Cuenta la historia que había un niño con muy mal
carácter. Su padre le dio un saco de clavos y le dijo que clavara uno en la
cerca del jardín cada vez que perdiera la paciencia o se enfadara con alguien…
El primer día clavó 37 clavos, pero durante las
siguientes semanas, se esforzó en controlarse y día a día la cantidad de clavos
que debía clavar, disminuyó. Había descubierto que era más fácil controlarse
que clavar clavos…
Finalmente, llegó un día en el que ya no necesitó
clavar más clavos y satisfecho fue a ver a su padre para decírselo…

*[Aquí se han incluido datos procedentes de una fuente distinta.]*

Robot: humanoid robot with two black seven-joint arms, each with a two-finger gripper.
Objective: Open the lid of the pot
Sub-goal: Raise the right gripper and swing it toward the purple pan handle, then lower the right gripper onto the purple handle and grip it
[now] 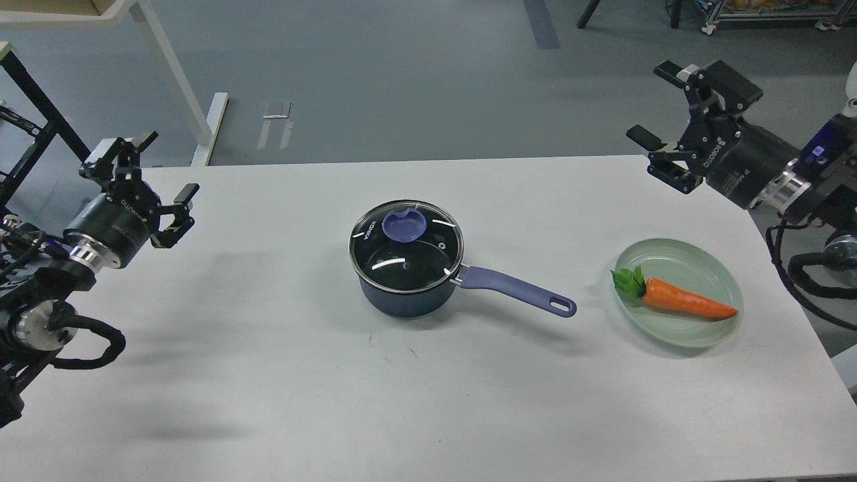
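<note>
Sitting: one pot (lid on), one carrot, one plate.

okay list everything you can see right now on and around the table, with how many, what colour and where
pot: one, dark navy with a long purple handle, table centre, handle pointing right
lid: one, clear glass, steel rim, purple knob, sitting on the pot
plate: one, pale green, right side of the table
carrot: one, orange with green leaves, lying on the plate
table: one, white, filling the foreground
left gripper: one, black, open, above the table's left edge, holding nothing
right gripper: one, black, open, above the table's far right corner, holding nothing
</note>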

Su padre lo felicitó pero le pidió que, a partir de
ese momento, quitara un clavo por cada día que no perdiera la paciencia. Los
días pasaron y finalmente el niño pudo decir a su padre que los había quitado a
todos…
El padre, llevó al niño hasta la cerca y le dijo:
Hijo mío, te has comportado muy bien, pero mira todos los agujeros que han
quedado… Esta cerca ya nunca será como antes. Lo mismo ocurre con las personas.
Cuando discutes con alguien y le dices palabras ofensivas, le dejas una herida
como ésta…
Puedes clavar una navaja a un hombre y después
retirarla, pero siempre quedará la herida. No importa las veces que le pidas
perdón, la herida permanecerá.
Una herida provocada con la palabra, hace tanto
daño como una herida física piensa lo que dices antes de hablar y herir a los demás,
ya que los hoyos de las heridas nunca se cerraran.